Jekyll agarró sin ceremonias el brazo ensangrentado del suelo y lo comió. Lo masticó ruidosamente como si se estuviera tomando su tiempo para disfrutar de su comida.

«Lástima que el bastardo lograra escapar», pensó Jekyll mientras tragaba la comida en su boca. «Aun así, no podrá recuperarse de eso pronto. Le está bien merecido».

Conner se recuperó mientras la intensa luz se desvanecía y examinaba el entorno. Era la primera vez que veía el rumorado Golpe Divino de Gladiolo, y estaba asombrado de lo poderoso que era.

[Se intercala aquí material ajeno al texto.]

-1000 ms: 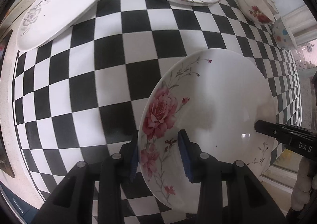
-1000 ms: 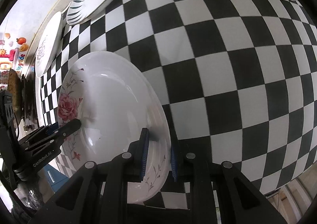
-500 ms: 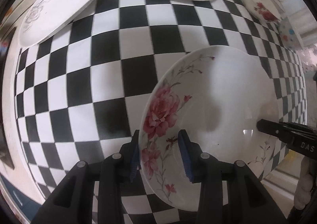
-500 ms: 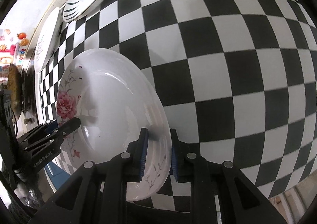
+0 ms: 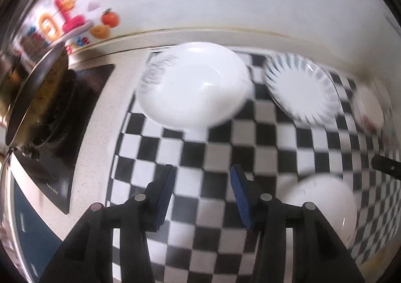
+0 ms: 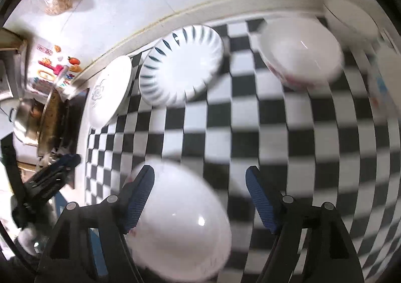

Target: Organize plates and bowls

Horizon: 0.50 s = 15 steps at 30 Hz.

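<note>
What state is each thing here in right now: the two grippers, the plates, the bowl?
Left gripper: open, nothing between its jaws, which have just been opening.
Right gripper: open, jaws just opened wide, no pad touching the rose plate.
Rose plate: released, lying on the checkered cloth.
Striped plate: lying flat, untouched.
Grey-flower plate: lying flat, untouched.
Bowl: upright, empty.

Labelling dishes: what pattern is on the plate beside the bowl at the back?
Dark blue radiating rim strokes on the round white plate; right wrist view.

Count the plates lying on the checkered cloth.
3: the rose plate nearest, under the right tongs; the blue-striped plate at the back; the grey-flower plate beside it. Others could lie outside the frame.
</note>
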Tool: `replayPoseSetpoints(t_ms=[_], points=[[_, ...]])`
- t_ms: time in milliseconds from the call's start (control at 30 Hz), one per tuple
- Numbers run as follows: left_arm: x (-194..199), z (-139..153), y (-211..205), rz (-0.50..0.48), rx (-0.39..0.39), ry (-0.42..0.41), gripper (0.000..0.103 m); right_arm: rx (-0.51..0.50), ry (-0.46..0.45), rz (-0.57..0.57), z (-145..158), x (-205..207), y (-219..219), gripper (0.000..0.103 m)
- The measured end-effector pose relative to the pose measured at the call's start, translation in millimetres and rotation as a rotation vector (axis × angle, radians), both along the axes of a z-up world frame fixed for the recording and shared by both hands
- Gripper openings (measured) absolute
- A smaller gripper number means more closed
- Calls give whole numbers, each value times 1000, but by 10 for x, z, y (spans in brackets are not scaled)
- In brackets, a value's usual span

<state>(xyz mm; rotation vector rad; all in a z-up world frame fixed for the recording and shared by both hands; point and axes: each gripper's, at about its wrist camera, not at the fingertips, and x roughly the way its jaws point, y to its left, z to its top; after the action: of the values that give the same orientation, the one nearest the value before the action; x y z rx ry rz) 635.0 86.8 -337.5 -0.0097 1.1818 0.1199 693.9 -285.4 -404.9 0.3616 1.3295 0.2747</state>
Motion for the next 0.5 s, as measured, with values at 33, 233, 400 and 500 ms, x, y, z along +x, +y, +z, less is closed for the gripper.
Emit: replayPoseSetpoints(t_ms=[33,233,400,500], points=[[50,-20,72,23,-13,-8,44,36,-30,-2,37,150,97,78],[486,-152,764,172,-143,32,44,55,-102,168,126,903,867,78],[868,-427,1146,237,-267,108,43,10,-47,267,-7,1564,1482,78],[998,-595,1313,262,-313,158,43,-78,-37,328,-140,1897,1839,78]])
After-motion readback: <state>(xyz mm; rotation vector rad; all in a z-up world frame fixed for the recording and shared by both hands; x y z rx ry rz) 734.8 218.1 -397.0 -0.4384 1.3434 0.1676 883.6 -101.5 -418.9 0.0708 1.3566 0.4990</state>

Aun así, también lamentó que el Qilin lograra escapar. Cada vez que una Bestia Miríada moría, un pilar de luz aparecía en el lugar donde perdió la vida. Dado que no se podía ver un pilar en ninguna parte, significaba que Eneru apenas pudo sobrevivir al ataque que debería haber terminado con su vida.

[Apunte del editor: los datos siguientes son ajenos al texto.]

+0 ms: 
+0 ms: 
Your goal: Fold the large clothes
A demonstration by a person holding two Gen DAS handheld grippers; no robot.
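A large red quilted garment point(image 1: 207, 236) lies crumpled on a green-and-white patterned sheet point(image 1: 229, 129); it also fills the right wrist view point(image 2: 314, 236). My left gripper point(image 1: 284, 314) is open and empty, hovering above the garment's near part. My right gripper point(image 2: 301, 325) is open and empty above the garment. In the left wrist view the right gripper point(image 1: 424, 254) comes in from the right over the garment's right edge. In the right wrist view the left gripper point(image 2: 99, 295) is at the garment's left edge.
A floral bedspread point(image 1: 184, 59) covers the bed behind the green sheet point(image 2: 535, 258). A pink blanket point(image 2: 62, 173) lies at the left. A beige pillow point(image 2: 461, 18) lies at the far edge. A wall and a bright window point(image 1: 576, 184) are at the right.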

Llueve sangre púrpura desde el cielo, mientras Eneru vuela hacia la Fortaleza Azur. Su brazo derecho había sido completamente cortado, y la sangre fluía de varias heridas que podían verse por todo su cuerpo.

Eneru jadeaba mientras volaba de regreso hacia la Fortaleza Azur. Su estado actual era completamente diferente del arrogante Qilin que pensaba que podía derribar la Capital Hellan antes de que llegara el Ejército Élfico.

No esperaba que la ciudad de Gladiolo tuviera este tipo de contramedida para protegerse de seres poderosos como él. Afortunadamente, no sabía que este contraataque no podía usarse repetidamente, porque imponía una carga pesada a quien estuviera sentado en el trono blanco que controlaba las defensas de la ciudad.

A lo sumo, este ataque solo podía usarse una vez en la vida de una persona. Si la persona tenía la suerte de sobrevivir, un segundo intento sin duda terminaría con su vida.

El Qilin no podía usar sus poderes para viajar a la velocidad del rayo porque el Poder Divino había suprimido su poder. Además, el ataque tuvo un efecto secundario duradero que hizo retroceder su Rango de Bestia.

En lugar de una imponente Bestia Miríada en la Cumbre de sus poderes, Eneru había caído al rango de una Bestia Milenaria en su etapa máxima. Sin embargo, aún podría recuperar su rango si se recuperara durante una década, algo que tendría que esperar para hacer hasta que pudiera regresar con seguridad al Continente de Silvermoon.

Para preservar su vida, usó una habilidad prohibida y sacrificó su brazo derecho, cortándolo permanentemente de su cuerpo. Este brazo también necesitaría una década para regenerarse, y ninguna cantidad de pociones de curación o restauración podría repararlo completamente.

—… Es todo tu culpa —dijo Eneru ronco—. Esto es todo tu culpa…

Una hebra de hilo rojo descendió del cielo y penetró el cuerpo del Qilin. Eneru estaba demasiado herido y demasiado ocupado con sus pensamientos para notar los cambios que habían ocurrido a su alrededor. Apenas pudo retener su conciencia mientras viajaba de regreso a la Fortaleza Azur, y no tenía fuerzas para preocuparse por nada más.

Si solo estuviera prestando atención, habría escuchado la risa que era llevada suavemente por el viento.

Una risa que estaba llena de diversión y anticipación por las cosas que estaban por venir.